_What needs to be done:_ Write out each line below exactly as it appears.
### Collected material ###
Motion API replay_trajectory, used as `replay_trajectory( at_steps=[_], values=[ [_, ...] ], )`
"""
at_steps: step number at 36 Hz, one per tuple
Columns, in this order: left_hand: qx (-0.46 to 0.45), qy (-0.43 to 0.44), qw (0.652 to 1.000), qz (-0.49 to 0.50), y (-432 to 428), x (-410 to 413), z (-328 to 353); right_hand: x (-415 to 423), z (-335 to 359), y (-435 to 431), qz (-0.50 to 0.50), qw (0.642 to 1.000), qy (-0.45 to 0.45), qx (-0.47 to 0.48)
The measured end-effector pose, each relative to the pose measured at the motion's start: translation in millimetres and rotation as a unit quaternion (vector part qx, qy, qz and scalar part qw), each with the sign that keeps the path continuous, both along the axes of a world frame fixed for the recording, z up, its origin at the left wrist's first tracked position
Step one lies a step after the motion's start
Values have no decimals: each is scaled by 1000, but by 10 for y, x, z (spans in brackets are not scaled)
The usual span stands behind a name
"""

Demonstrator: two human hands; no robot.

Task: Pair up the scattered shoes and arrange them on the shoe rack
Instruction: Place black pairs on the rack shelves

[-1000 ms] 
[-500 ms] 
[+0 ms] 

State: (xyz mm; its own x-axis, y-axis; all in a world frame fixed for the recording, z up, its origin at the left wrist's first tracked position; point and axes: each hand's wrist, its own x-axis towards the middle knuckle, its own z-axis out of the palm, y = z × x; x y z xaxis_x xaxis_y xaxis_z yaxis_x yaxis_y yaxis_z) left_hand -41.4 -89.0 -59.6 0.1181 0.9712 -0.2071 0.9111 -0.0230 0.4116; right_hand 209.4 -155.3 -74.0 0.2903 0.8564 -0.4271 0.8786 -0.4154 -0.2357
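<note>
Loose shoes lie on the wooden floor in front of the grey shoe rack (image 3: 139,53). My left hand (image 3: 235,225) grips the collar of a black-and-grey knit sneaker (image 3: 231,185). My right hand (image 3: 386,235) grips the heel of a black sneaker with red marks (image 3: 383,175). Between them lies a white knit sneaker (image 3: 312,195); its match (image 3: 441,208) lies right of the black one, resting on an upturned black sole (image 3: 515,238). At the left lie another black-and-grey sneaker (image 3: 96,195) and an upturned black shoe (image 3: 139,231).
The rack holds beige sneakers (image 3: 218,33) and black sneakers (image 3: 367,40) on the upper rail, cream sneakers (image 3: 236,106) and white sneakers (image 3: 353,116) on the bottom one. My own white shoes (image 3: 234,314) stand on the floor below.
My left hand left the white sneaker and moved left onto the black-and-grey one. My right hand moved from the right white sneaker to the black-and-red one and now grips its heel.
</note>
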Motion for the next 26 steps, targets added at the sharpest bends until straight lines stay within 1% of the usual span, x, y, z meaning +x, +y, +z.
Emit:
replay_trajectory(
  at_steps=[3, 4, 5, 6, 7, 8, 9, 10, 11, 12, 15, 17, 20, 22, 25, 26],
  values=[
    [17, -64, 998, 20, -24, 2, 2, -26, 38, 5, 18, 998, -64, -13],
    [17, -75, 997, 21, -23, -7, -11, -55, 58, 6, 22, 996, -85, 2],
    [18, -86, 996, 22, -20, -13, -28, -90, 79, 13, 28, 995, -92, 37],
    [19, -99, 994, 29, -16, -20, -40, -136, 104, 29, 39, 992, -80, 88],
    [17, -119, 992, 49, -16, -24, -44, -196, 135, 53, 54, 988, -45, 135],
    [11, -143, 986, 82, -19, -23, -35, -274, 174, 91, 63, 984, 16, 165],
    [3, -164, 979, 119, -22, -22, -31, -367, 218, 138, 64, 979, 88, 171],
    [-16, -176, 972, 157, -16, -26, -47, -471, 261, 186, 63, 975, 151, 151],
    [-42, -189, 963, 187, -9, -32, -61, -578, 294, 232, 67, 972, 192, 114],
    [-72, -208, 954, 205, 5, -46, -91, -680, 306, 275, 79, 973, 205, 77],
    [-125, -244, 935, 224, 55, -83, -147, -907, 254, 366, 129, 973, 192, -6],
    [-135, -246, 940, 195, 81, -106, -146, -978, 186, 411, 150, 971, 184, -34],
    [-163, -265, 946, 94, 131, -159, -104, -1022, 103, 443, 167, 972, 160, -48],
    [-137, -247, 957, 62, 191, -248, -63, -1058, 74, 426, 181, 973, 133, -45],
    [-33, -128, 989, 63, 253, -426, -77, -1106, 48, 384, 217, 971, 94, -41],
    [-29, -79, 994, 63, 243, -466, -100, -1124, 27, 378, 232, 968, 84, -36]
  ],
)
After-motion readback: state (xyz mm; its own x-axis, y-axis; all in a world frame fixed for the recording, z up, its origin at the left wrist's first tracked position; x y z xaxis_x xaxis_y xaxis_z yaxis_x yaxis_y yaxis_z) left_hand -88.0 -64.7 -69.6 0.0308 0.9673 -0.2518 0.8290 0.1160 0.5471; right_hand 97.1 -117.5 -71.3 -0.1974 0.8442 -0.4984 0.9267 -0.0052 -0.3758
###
_Exercise output:_
Motion API replay_trajectory, used as `replay_trajectory( at_steps=[_], values=[ [_, ...] ], )`
"""
at_steps: step number at 36 Hz, one per tuple
Columns, in this order: left_hand: qx (-0.46 to 0.45), qy (-0.43 to 0.44), qw (0.652 to 1.000), qz (-0.49 to 0.50), y (-432 to 428), x (-410 to 413), z (-328 to 353); right_hand: x (-415 to 423), z (-335 to 359), y (-435 to 431), qz (-0.50 to 0.50), qw (0.642 to 1.000), qy (-0.45 to 0.45), qx (-0.47 to 0.48)
The measured end-effector pose, each relative to the pose measured at the motion's start: translation in millimetres and rotation as a unit quaternion (vector part qx, qy, qz and scalar part qw), each with the sign that keeps the path continuous, both along the axes of a world frame fixed for the recording, z up, its origin at the left wrist's first tracked position
Step one lies a step after the motion's start
Values have no decimals: each is scaled by 1000, but by 10 for y, x, z (spans in brackets are not scaled)
The usual span stands behind a name
"""

Demonstrator: two human hands; no robot.

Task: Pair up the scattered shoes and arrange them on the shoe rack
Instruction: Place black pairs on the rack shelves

[-1000 ms] 
[-500 ms] 
[+0 ms] 

State: (xyz mm; its own x-axis, y-axis; all in a world frame fixed for the recording, z up, its origin at the left wrist's first tracked position; point and axes: each hand's wrist, its own x-axis towards the middle knuckle, its own z-axis out of the palm, y = z × x; x y z xaxis_x xaxis_y xaxis_z yaxis_x yaxis_y yaxis_z) left_hand -41.4 -89.0 -59.6 0.1181 0.9712 -0.2071 0.9111 -0.0230 0.4116; right_hand 209.4 -155.3 -74.0 0.2903 0.8564 -0.4271 0.8786 -0.4154 -0.2357
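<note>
Loose shoes lie on the wooden floor in front of the grey shoe rack (image 3: 139,53). My left hand (image 3: 235,225) grips the collar of a black-and-grey knit sneaker (image 3: 231,185). My right hand (image 3: 386,235) grips the heel of a black sneaker with red marks (image 3: 383,175). Between them lies a white knit sneaker (image 3: 312,195); its match (image 3: 441,208) lies right of the black one, resting on an upturned black sole (image 3: 515,238). At the left lie another black-and-grey sneaker (image 3: 96,195) and an upturned black shoe (image 3: 139,231).
The rack holds beige sneakers (image 3: 218,33) and black sneakers (image 3: 367,40) on the upper rail, cream sneakers (image 3: 236,106) and white sneakers (image 3: 353,116) on the bottom one. My own white shoes (image 3: 234,314) stand on the floor below.
My left hand left the white sneaker and moved left onto the black-and-grey one. My right hand moved from the right white sneaker to the black-and-red one and now grips its heel.
</note>
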Motion for the next 26 steps, targets added at the sharpest bends until straight lines stay within 1% of the usual span, x, y, z meaning +x, +y, +z.
Emit:
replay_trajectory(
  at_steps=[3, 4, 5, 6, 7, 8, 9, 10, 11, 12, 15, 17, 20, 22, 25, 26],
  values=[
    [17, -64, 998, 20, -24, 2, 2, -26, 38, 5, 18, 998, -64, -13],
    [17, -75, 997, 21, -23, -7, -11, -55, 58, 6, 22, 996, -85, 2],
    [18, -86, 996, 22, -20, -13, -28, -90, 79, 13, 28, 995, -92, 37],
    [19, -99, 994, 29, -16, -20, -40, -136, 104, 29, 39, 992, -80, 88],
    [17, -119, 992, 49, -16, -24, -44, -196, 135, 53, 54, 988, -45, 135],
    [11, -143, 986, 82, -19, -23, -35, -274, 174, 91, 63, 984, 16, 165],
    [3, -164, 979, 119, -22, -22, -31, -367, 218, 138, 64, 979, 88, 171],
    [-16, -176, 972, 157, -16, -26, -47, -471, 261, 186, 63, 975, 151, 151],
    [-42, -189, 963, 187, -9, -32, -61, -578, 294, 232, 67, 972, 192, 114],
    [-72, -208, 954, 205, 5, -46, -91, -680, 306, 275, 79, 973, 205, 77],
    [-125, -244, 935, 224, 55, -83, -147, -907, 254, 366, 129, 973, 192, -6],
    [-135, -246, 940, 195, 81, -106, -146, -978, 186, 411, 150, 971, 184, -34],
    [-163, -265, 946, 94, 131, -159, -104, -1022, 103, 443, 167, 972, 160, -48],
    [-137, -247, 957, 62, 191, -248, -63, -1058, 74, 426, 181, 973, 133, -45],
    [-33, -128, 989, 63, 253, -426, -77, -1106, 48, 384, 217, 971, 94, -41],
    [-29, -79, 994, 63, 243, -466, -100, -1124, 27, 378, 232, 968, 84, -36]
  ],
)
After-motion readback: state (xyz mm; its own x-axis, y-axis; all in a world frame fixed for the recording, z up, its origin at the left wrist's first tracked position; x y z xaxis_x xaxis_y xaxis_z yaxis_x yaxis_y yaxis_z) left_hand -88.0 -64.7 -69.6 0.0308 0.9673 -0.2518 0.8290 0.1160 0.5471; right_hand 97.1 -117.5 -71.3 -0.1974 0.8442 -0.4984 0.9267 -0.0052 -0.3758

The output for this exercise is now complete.